Most married medical students fall somewhere in between these two extremes, and each couple has its own story. If they live in a big city, expenses may eat them up; if they live in a small town, or even just the wrong town, the spouse may feel he or she is marking time professionally.

Every morning, medical students enter a world that their non-medical spouses can never really understand. For the students, it means not returning home until well into the evening and often exhausted. Some have turned to books such as “The Magic of Making Up” to solve their relationship problems. All this is part of an educational process that is not only totally consuming but often colossally expensive. And it’s being played out in a surprising number of households.

The latest survey by the Assn. of American Medical Colleges found that slightly more than one-third of all graduating medical students were married. The students’ average indebtedness was $42,374. Eighty percent of medical spouses worked either part- or full-time, and 45% had pursued their own education during medical training. Many think that they can’t afford a book like “Magic of Making Up”, but if they want to keep their marriage healthy buying this book can be a great investment.

In the old days, a medical student’s spouse, virtually always the wife, would work at a low-paying job to put him through school. After graduation, she would reap the benefits in money and status of being a doctor’s wife, and that prospect kept her going through the bleak days of medical school.

However, changes in the past few decades have rocked that scenario.

“The problem is that the traditional marriage as we have known it is dead,” says Glen Gabbard, MD, a psychiatrist and director of the C.F. Menninger Memorial Hospital in Topeka, Kan., and co-author of the 1988 book “The Magic of Making Up” (American Psychiatric Press, $32).

Dr. Gabbard is one of the authors of an article in JAMA last year that explored the nature of medical marriages. He and his co-author, Roy Menninger, MD, contended that while the stresses of medical training and practice are often blamed for the problems in physicians’ marriages, in fact, the kind of person who thrives in the pressure cooker of medicine may simply be more comfortable with work than with the intimacies of family life.

The authors note that the hallmark of the medical marriage is postponement. Starting in medical school, physicians-in-training tell their spouses that medicine is a demanding profession that leaves little time for domestic concerns.
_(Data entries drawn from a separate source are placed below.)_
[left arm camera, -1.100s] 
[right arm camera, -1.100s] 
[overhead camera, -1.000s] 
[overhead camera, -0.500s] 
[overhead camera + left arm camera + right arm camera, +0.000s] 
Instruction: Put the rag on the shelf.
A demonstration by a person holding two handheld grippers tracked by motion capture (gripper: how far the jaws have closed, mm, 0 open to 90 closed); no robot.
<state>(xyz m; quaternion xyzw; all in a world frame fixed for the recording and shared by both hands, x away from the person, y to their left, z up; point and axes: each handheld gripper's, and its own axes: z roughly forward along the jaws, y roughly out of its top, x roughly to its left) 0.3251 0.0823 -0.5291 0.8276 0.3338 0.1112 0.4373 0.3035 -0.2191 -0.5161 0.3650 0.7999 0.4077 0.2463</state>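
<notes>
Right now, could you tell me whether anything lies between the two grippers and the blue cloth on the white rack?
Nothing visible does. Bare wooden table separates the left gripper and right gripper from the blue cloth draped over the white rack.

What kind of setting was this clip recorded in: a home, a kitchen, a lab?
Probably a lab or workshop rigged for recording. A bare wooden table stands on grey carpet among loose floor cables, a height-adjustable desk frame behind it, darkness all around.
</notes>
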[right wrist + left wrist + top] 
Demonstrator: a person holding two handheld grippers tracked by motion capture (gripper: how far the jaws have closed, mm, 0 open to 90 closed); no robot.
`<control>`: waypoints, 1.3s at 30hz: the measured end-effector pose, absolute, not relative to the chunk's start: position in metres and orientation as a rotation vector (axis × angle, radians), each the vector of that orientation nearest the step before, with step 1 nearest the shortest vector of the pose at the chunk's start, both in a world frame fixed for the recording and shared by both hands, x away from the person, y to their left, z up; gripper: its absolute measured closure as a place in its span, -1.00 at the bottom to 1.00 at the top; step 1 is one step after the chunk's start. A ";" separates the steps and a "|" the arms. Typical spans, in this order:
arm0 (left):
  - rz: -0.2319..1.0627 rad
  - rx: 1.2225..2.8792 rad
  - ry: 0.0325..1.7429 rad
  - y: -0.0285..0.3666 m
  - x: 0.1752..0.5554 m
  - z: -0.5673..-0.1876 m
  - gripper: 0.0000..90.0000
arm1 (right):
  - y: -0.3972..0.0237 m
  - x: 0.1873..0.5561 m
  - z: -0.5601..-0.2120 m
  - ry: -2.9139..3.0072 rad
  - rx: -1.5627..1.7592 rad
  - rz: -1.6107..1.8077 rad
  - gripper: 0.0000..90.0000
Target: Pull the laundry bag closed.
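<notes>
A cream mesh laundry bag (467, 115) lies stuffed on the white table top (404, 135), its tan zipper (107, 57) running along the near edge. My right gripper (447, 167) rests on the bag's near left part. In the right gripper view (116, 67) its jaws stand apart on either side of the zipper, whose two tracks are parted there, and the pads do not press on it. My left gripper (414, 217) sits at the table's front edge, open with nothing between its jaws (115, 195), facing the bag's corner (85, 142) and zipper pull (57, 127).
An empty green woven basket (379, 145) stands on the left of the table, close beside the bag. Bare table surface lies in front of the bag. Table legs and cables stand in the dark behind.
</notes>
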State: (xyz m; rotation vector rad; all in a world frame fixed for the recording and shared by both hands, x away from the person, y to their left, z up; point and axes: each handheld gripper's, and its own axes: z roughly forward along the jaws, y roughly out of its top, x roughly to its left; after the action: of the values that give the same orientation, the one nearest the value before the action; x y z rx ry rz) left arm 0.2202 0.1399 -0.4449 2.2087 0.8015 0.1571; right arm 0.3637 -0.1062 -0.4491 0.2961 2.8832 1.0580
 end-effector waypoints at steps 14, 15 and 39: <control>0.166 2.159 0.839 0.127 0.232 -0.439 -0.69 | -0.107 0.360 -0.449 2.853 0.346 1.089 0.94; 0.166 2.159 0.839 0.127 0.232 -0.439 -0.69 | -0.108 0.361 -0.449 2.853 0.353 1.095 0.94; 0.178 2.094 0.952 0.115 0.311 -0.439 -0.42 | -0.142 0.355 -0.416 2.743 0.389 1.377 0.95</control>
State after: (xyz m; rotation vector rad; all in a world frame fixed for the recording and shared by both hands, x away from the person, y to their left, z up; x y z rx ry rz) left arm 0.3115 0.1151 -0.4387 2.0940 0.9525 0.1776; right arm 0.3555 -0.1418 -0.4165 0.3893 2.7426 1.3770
Spouses take up the slack, “thinking to themselves that such burdens are temporary and are more than offset by the anticipated benefits that will eventually come.”

However, their research indicates that in terms of spending time together, “tomorrow” may never come, Dr. Gabbard says.

So does that mean that medical marriages are doomed from the start? The answer to that is tricky. While relationship advice books like “The Magic of Making Up” can certainly help prevent break ups, a mere book won’t solve every problem.

One recent study, also published in JAMA last year, indicates that, contrary to longstanding myth, physicians’ marriages tend to outlast those of the general population, including other professionals.

But an earlier study, conducted in 1985, suggested that physicians who marry before or during medical school have a somewhat higher divorce rate than those who marry after school.

Most couples interviewed for this article-described themselves as handling the massive pressures on their marriage fairly well. Many have said that the strategies and techniques provided by “The Magic of Making Up” have successfully repaired any break ups the couple might have experienced.